Dünyada sonlu bir varlık olduğunu bilmek, ölümle yüzleşmek!

İlk ölümle yüzleşmem daha henüz 12 yaşındayken dedemin ölümüyle oldu. Onu daha sonra henüz 14 yaşında iken  elim bir  trafik kazasında, 36 yaşında  yitirdiğim annemin ani  vefatı izledi. Daha sonra ölen insanların sonsuzluğa uğurlanışlarıyla igili düzenlenen cenaze törenleri  haberlerini  basın-yayın  organları  için yazmağa başladım.
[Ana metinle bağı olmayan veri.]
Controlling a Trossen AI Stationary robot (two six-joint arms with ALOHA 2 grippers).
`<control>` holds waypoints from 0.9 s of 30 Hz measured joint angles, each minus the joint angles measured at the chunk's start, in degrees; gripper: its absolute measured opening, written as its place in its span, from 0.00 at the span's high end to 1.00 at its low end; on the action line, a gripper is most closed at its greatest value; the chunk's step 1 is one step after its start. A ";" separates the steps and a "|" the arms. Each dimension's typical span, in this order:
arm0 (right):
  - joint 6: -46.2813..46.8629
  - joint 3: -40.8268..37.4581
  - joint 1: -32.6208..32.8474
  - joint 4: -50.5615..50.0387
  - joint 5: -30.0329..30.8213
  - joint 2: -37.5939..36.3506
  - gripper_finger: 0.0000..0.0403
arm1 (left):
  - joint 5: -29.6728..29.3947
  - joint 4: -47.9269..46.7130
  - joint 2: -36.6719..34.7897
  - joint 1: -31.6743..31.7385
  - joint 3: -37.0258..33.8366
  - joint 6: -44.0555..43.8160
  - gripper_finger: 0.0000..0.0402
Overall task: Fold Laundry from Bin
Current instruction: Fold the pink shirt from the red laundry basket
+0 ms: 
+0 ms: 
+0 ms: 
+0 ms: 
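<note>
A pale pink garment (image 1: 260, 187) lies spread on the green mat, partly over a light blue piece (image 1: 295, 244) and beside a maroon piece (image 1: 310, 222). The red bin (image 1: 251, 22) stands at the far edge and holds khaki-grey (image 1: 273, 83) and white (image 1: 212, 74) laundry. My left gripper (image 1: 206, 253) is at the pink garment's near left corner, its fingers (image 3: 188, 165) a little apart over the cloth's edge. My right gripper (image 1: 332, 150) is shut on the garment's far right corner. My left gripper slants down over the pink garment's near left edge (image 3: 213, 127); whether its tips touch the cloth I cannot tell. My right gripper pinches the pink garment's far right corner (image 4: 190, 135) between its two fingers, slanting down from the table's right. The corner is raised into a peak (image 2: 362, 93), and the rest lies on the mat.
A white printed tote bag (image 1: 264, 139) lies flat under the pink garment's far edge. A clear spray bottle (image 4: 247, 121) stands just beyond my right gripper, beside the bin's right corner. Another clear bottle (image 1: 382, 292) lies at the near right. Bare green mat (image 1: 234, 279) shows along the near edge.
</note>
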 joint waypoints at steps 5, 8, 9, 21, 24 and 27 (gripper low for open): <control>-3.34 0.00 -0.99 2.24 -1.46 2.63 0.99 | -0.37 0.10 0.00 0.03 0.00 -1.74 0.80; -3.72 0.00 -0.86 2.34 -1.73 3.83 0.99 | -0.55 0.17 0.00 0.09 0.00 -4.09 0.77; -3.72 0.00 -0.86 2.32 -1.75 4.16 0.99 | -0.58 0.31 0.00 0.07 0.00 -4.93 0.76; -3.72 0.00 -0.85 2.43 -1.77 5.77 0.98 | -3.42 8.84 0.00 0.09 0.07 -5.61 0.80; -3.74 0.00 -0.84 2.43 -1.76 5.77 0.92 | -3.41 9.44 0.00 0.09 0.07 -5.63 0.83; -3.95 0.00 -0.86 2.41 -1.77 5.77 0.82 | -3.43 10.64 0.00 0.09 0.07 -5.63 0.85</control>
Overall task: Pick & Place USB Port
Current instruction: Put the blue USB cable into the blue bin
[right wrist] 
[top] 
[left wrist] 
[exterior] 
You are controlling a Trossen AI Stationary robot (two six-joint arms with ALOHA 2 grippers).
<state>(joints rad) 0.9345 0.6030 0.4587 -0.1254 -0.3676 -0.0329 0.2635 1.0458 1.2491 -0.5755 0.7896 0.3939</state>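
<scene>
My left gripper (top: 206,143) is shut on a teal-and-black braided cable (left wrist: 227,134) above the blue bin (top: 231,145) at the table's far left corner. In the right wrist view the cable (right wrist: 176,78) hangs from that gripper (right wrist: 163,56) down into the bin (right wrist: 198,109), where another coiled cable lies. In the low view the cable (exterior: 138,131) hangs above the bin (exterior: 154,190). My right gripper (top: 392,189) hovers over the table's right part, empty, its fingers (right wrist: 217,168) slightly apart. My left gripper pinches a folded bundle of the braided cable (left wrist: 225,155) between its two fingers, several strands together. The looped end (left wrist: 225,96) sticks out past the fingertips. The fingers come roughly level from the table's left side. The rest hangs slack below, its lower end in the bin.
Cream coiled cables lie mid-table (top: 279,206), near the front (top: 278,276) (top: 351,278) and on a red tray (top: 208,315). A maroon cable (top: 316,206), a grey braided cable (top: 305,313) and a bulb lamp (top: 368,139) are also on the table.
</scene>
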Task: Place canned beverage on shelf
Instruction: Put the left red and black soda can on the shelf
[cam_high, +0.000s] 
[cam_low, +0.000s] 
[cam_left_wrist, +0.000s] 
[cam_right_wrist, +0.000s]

NİYE ÇOK ÖLÜM HABERİ YAPIYORSUN?

Bana çevremde niye bu kadar çok ölüm haberi yapıyorsun diye soruyorlar?Bende bu soruyu açıklık getirmeye çalışacağım. Her seyden önce  ölümlerle ve cenaze törenleriyle ilgili yazdığım yazılara okuyucunun yoğun ilgisi  olduğunu gördüm.  Bu ilginin ve merakın nedenine kafa yordum. Konuyu çok dağıtmadan asıl sorumuza gelirsek, peki ölümle yüzleşmek mümkün mü? İnsan türü ölümün yaşamın bir parçası olduğunu kabul edebilir mi?

Dünyada sonlu bir varlık olduğunu bilmek, ölümle yüzleşmek!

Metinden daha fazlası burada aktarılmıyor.